Esta semana es imposible no hablar del aborto. El aborto, que por encima de todas las cosas, es un derecho conseguido para que las mujeres se sientan seguras y puedan elegir libremente como vivir su vida. Un derecho que, incluso a día de hoy, se incumple de manera sistemática en los servicios sanitarios públicos de este país.
Las consideraciones morales alrededor de la interrupción voluntaria del embarazo, impulsadas mayormente por unas normas establecidas por instituciones religiosas, no pueden funcionar como un bloqueo para que las mujeres de toda España, y también de Castilla-La Mancha y también de Toledo, no puedan ejercer un derecho que se ha conseguido con sangre, sudor y lágrimas, de la misma manera que se consiguió el sufragio femenino, la jornada laboral de 8 horas y tantos otros éxitos de la clase trabajadora.
En resumen, con lucha.

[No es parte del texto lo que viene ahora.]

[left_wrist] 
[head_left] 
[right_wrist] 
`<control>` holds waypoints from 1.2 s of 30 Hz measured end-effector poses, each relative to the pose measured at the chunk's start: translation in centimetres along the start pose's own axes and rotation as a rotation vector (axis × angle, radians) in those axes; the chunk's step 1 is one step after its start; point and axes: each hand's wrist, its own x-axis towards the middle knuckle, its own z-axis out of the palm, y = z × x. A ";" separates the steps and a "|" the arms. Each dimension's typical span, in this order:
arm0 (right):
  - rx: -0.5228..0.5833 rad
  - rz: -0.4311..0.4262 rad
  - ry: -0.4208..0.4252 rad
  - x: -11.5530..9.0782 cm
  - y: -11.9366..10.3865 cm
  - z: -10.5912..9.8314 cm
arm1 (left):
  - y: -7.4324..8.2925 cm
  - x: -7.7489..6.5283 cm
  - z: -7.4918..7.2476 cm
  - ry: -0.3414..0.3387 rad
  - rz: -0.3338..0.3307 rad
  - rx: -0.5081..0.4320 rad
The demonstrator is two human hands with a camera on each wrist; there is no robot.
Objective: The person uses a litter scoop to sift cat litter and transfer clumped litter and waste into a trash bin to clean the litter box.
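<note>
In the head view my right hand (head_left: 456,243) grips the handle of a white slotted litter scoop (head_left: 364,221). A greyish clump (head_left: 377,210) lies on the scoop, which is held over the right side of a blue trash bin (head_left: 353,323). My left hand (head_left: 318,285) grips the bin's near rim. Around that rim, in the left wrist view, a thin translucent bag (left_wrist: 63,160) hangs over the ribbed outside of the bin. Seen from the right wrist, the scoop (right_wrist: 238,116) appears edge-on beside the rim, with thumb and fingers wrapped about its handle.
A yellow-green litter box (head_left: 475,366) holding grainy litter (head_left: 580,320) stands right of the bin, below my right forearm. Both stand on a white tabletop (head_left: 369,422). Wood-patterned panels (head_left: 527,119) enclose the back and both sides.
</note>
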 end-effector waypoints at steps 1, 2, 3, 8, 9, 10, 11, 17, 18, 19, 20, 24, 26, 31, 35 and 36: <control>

Con mujeres antes que nosotras poniendo el cuerpo y la vida para asegurarse de que otras no la pierdan.
¿Imaginan, lectoras y lectores, que un día un profesional de la sanidad se niega a realizar un procedimiento, cualquiera, por una creencia? Nadie podría considerar como algo razonable que su profesional de cabecera se declarase en contra de los medicamentos y decidiera dejar de recetarnos la medicina que nos ayudará a cuidarnos.
¿Por qué vemos normal, entonces, que exista entonces una objeción de conciencia generalizada en muchos, sino todos, centros hospitalarios y sanitarios de España?
En el año 2025, parece absurdo seguir saliendo a la calle para exigir un derecho que está reglado por ley. Pero no es absurdo ni tampoco hace gracia: se nos limita para poder acceder a un servicio que no es un capricho de las mujeres. Es una necesidad para poder desarrollarnos como lo que somos, seres humanos capaces de tomar decisiones y velar por nuestro futuro. Siendo madres o no.